* _TASK_:
Restate, word for word, the lines from the opening line of the data through the line containing "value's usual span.", both included, and nothing else.

════

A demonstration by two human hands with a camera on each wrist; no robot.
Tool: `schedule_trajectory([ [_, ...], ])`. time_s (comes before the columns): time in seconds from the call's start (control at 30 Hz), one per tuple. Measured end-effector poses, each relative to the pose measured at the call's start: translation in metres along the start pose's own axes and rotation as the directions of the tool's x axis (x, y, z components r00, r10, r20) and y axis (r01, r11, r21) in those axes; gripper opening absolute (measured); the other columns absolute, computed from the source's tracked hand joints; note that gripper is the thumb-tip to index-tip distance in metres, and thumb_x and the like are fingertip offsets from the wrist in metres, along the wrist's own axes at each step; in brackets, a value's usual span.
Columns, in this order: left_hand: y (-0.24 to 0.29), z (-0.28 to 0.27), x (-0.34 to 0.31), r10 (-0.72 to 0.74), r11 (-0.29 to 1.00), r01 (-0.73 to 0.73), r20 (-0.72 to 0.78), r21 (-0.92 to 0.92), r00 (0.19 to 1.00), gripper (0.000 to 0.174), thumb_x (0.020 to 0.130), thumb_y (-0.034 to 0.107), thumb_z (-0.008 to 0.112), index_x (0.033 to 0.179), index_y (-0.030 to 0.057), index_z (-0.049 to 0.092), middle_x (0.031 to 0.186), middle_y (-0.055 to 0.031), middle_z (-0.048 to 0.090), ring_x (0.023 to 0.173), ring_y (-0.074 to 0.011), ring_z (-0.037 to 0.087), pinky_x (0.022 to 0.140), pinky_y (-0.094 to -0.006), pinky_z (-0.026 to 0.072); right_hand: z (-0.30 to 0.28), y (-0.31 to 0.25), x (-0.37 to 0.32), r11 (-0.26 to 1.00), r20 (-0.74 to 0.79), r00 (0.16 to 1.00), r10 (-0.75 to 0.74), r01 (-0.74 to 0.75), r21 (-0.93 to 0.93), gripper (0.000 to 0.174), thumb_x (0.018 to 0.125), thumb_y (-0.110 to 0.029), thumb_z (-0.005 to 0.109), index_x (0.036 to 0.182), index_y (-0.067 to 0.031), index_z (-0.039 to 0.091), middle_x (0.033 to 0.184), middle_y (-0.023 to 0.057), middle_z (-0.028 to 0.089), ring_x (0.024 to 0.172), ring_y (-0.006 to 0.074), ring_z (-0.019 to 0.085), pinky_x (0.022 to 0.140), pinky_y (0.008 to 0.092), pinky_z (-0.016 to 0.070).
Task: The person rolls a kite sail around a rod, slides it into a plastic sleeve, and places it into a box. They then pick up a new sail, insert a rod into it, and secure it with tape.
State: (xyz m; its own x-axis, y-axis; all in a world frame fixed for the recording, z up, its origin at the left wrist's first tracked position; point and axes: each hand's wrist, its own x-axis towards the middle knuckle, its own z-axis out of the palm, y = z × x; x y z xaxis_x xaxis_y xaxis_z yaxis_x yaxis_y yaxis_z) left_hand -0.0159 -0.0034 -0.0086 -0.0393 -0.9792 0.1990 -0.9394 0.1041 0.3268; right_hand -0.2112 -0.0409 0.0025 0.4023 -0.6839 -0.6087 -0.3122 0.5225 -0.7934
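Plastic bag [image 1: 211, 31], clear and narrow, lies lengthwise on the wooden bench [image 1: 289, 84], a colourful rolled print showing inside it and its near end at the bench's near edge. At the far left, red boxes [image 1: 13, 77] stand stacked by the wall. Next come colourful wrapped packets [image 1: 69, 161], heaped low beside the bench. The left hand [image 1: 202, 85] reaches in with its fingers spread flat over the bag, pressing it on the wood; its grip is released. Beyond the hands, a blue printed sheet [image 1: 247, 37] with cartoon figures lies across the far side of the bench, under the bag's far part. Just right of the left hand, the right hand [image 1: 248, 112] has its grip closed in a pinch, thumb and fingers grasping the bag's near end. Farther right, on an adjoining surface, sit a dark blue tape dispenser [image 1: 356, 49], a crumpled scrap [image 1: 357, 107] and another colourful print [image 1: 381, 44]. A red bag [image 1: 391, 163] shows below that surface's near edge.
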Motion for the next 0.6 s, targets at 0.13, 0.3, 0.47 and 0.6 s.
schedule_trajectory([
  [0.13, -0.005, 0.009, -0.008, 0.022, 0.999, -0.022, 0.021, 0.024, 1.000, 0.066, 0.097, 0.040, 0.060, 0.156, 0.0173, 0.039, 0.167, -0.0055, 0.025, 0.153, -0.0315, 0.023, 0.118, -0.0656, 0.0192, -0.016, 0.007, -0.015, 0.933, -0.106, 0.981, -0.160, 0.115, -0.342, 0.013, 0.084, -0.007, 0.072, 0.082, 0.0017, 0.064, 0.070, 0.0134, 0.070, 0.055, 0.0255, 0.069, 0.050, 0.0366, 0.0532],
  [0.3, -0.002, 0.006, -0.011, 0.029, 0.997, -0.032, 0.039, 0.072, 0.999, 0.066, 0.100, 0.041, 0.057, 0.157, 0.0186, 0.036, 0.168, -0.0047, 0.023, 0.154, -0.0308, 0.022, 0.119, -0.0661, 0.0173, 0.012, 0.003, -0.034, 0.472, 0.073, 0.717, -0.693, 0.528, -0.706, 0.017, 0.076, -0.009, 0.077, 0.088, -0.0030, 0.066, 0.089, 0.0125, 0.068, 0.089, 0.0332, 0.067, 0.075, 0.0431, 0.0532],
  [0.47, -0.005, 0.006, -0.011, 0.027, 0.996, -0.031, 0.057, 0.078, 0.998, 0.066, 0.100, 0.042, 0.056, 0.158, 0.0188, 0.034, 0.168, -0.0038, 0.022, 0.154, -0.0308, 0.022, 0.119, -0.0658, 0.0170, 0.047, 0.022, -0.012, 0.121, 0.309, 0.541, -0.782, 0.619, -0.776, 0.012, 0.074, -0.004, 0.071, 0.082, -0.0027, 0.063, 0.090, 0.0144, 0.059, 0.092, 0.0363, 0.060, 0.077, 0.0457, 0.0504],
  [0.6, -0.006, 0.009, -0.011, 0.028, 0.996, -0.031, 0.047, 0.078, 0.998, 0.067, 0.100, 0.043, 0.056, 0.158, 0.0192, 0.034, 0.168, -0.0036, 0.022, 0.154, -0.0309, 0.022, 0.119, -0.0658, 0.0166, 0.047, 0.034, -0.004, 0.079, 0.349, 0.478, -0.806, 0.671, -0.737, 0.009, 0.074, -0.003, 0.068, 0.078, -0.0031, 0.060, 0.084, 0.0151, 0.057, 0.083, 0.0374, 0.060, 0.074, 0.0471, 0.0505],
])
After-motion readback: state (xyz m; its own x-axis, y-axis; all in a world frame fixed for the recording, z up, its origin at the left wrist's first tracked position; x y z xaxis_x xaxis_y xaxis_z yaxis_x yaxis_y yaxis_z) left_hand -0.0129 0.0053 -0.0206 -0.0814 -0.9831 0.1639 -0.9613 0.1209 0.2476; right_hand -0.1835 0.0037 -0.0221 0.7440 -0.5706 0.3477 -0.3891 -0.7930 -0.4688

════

* _ANSWER FOR THIS EXERCISE_:
A demonstration by two human hands with a camera on each wrist; no robot.
Tool: `schedule_trajectory([ [_, ...], ])`. time_s (comes before the columns): time in seconds from the call's start (control at 30 Hz), one per tuple. Measured end-effector poses, each relative to the pose measured at the call's start: translation in metres along the start pose's own axes and rotation as the directions of the tool's x axis (x, y, z components r00, r10, r20) and y axis (r01, r11, r21) in those axes; gripper opening absolute (measured); the other columns absolute, computed from the source's tracked hand joints; note that gripper is the thumb-tip to index-tip distance in metres, and thumb_x and the like are fingertip offsets from the wrist in metres, along the wrist's own axes at each step; in brackets, a value's usual span.

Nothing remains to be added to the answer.